### INSTRUCTIONS TO FOLLOW
Every line of the material below, from the top through the line with "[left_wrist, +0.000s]", should be reproduced exactly.

### DATA
>>>>>

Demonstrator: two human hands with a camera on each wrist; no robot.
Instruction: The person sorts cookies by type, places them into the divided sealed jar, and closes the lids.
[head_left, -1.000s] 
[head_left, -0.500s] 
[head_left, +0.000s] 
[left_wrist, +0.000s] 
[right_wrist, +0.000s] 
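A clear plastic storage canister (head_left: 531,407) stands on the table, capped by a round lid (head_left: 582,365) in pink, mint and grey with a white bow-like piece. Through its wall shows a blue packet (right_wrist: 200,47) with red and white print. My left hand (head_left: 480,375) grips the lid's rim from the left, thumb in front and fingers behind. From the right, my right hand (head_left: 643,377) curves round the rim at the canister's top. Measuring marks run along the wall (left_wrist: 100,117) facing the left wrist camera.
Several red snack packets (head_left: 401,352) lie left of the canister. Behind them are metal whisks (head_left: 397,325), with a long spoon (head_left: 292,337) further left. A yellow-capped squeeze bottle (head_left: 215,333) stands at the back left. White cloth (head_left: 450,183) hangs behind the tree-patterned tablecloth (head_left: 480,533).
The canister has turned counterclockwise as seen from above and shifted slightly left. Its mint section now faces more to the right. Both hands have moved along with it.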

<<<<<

### EXERCISE OUTPUT
Demonstrator: two human hands with a camera on each wrist; no robot.
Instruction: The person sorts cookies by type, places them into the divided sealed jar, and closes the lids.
[head_left, -1.000s] 
[head_left, -0.500s] 
[head_left, +0.000s] 
[left_wrist, +0.000s] 

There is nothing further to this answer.